Ian Stone grew up in a Jewish, working-class house in north London in the mid-1970s. Everywhere around him, adults were behaving badly. His parents' relationship was in freefall so he tried not to spend too much time at home. But outside, there was industrial unrest, football violence, racism and police brutality. As for the music, it was all 'Save All Your Grandma's Kisses for My Love Sweet Jesus'. It made him feel physically sick. Then The Jam appeared.

This is Ian's story of that time. Of weekend jobs so that he could go to gigs. Of bunking into the Hammersmith Odeon and ending up on the roof. Of going to see The Jam in Paris and somehow finding himself being interviewed for Melody Maker. Of attempting to keep out of the way of skinheads and trying (and failing) to work out how to talk to girls. And of devastation when in 1982 Paul Weller announced that the band were splitting up.

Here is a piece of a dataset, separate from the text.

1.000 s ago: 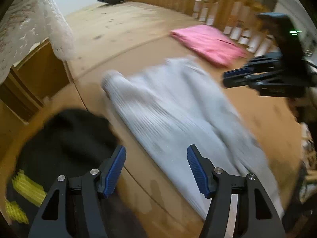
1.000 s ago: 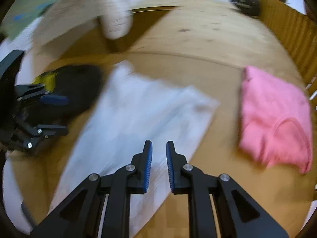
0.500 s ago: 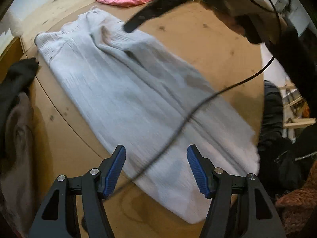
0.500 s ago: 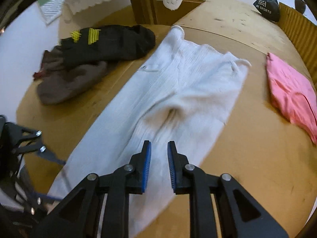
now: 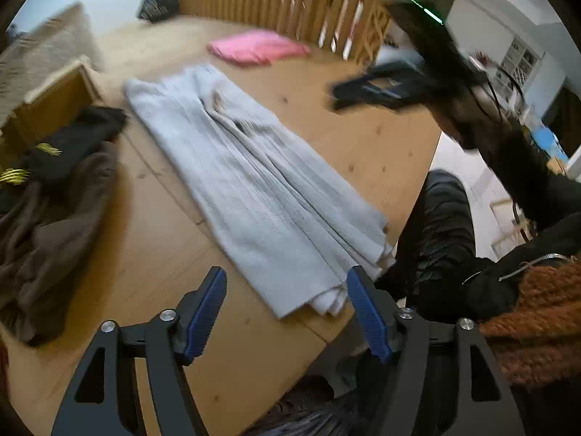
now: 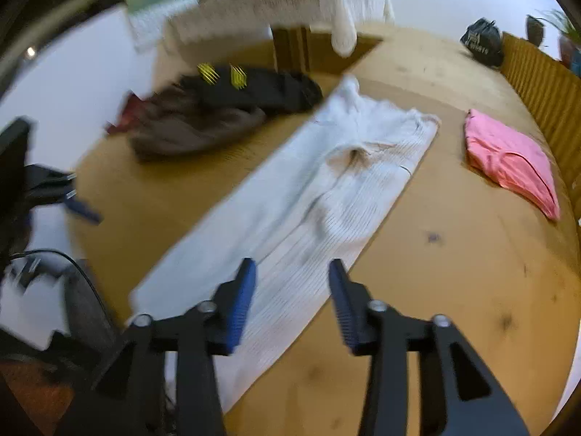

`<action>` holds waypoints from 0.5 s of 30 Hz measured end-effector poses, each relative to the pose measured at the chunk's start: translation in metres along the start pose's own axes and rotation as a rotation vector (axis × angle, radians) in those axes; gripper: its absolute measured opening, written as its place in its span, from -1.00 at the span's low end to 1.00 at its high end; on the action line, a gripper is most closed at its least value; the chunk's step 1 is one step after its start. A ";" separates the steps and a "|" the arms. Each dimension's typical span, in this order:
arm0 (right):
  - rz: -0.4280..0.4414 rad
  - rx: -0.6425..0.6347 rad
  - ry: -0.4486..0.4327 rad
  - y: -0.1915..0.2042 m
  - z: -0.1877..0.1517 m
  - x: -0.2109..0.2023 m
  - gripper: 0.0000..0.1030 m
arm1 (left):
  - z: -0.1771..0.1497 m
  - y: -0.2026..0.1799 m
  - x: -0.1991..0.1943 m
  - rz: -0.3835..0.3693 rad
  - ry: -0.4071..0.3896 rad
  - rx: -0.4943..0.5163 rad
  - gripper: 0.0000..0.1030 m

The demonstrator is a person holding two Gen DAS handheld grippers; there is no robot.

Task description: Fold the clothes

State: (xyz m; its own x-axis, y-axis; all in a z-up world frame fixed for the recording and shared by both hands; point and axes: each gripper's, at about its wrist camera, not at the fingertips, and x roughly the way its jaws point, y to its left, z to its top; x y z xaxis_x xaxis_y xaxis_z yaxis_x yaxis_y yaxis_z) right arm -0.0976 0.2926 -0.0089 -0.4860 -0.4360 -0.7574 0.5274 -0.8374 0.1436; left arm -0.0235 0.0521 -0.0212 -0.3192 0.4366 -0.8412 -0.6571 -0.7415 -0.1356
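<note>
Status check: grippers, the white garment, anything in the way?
Left gripper open, empty. Right gripper just opened, empty, above the near end. White garment laid out long on table, unfolded. Dark clothes pile and pink garment off to the sides, clear.

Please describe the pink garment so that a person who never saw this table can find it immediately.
Start at the big wooden table and its slatted wooden railing. Beside that railing, apart from the long white garment, lies the pink garment. It alone is pink and already folded flat.
</note>
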 end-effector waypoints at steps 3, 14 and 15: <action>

There will never be another band like The Jam. For those who went on that journey with them, the love ran deep. And still does. They helped Ian and thousands like him to grow up – to be someone.

'A perfect, poignant and extremely witty evocation of teenage life in the seventies and eighties' Alistair McGowan

'To Be Someone starts off with a fantastically funny story and, much like Ian's stand-up, it doesn’t let up. Not for a moment. A tremendous read of epic proportions' Omid Djalili

'Music. Football, Judaism. What’s not to like?' Henning Wehn

'Funny and wise. Ian's writing means that reading this book is like jumping into the 1970s. I loved it' Elis James


The Eton Rifles

Paul Weller wrote Eton Rifles in 1979, probably around the time that Margaret Thatcher became Prime Minister. It tells the story of some working class lads who get beaten up by boys from Eton. What chance have you got against a tie and a crest?

David Cameron once claimed that it was one of his favourites. “I was one, in the corps. It meant a lot, some of those early Jam albums we used to listen to,” he once said. “I don’t see why the left should be the only ones allowed to listen to protest songs.” Perfectly fair point I suppose, except when you’re exactly the sort of person the song is protesting about.

Asked about it, Weller said that Cameron couldn’t have been listening to the song and more pointedly “it wasn’t intended as a fucking jolly drinking song for the cadet Corp.” Personally, I think it’s entirely possible that David Cameron liked the song because of the fact that the boys from Eton gave those working class oiks a jolly good thrashing. Not really the mood that Weller was trying to Convey, but once art is out in the public domain it’s not the artist’s property anymore.

We were living in West Hendon in North West London at the time and, unsurprisingly, I never encountered anyone rich or privileged. People had money and privilege so that they didn’t have to go to places like West Hendon.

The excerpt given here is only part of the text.